Minister of Health of Greenland
- In office 23 April 2021 – 4 April 2022
- Preceded by: Anna Wangenheim
- Succeeded by: Mimi Karlsen

Personal details
- Born: 3 September 1979 (age 46) Greenland
- Party: Naleraq
- Spouse: Nino Fencker
- Children: 3

= Kirsten Fencker =

Greenlandic politician (born 1979)

Kirsten "Kiista" L. Fencker (born 3 September 1979) is a Greenlandic politician (Naleraq).
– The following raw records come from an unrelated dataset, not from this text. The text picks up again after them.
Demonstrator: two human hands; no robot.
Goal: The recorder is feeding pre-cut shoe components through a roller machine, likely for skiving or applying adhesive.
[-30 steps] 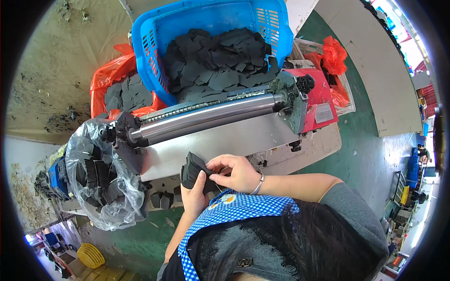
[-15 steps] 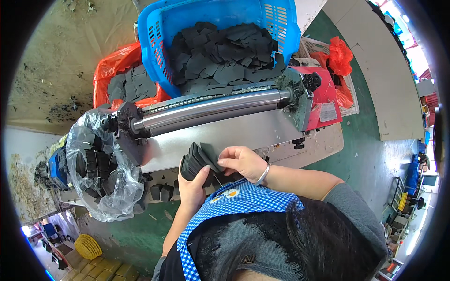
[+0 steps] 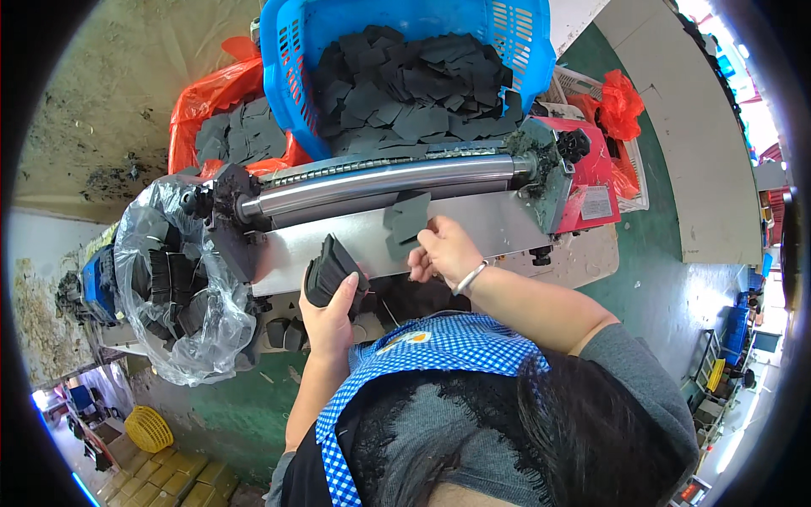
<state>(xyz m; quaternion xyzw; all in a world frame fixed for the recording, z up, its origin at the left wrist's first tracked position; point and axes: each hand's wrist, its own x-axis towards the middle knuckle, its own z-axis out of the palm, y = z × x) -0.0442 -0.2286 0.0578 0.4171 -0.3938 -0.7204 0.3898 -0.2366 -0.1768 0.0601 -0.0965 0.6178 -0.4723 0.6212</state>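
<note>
My left hand (image 3: pixel 328 328) is closed around a thick stack of thin black sheet pieces (image 3: pixel 331 272), just in front of the machine's metal plate. Between the fingers of my right hand (image 3: pixel 450 255) is a single flat black sheet piece (image 3: pixel 411 218), pinched by its edge over the smooth metal plate (image 3: pixel 490 224). Its far edge reaches close to the shiny steel roller (image 3: pixel 389 182); whether it touches the plate I cannot tell. The roller runs across the machine behind both hands.
Behind the roller stands a blue basket (image 3: pixel 273 84) heaped with black pieces. A red bag (image 3: pixel 190 110) of pieces lies left of it. A clear plastic bag (image 3: pixel 135 245) holds stacks at the machine's left end. The red machine housing (image 3: pixel 587 173) is at right.
My right hand has moved away from the stack, forward over the plate, taking one sheet piece along. My left hand has shifted slightly left with the stack.
</note>
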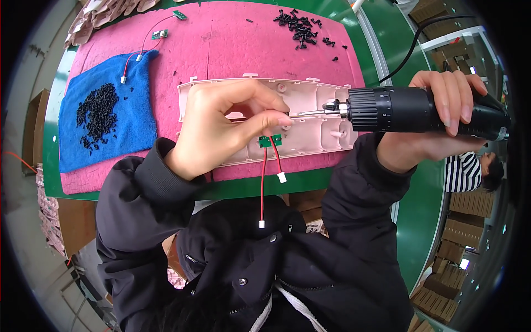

She served as Minister of Health in the Egede I Cabinet from April 2021 to April 2022.

==Early life==
Fencker was born on 3 September 1979.

==Career==
Fencker completed an apprenticeship as an office assistant in 2005. From 2007 to 2014, she worked in the vocational training center Piareersarfik, later as a manager. In 2013 and 2015, she received further degrees in the field of business management. From 2014 to 2016, she worked as a project coordinator and acting department head in the Ministry of Finance. From 2016 to 2020 she was head of the national health care organization Paarisa. From 2020 to 2021, she was Head of Department in the Secretariat of the Constitutional Commission. Without ever having run for political office, she was appointed Minister of Health in the Egede I cabinet in April 2021. When Naleraq left the government in April 2022, Fencker also lost her ministerial post.

==Personal life==
Fencker has been married to the musician Nino Fencker since 2007 and has three daughters with him.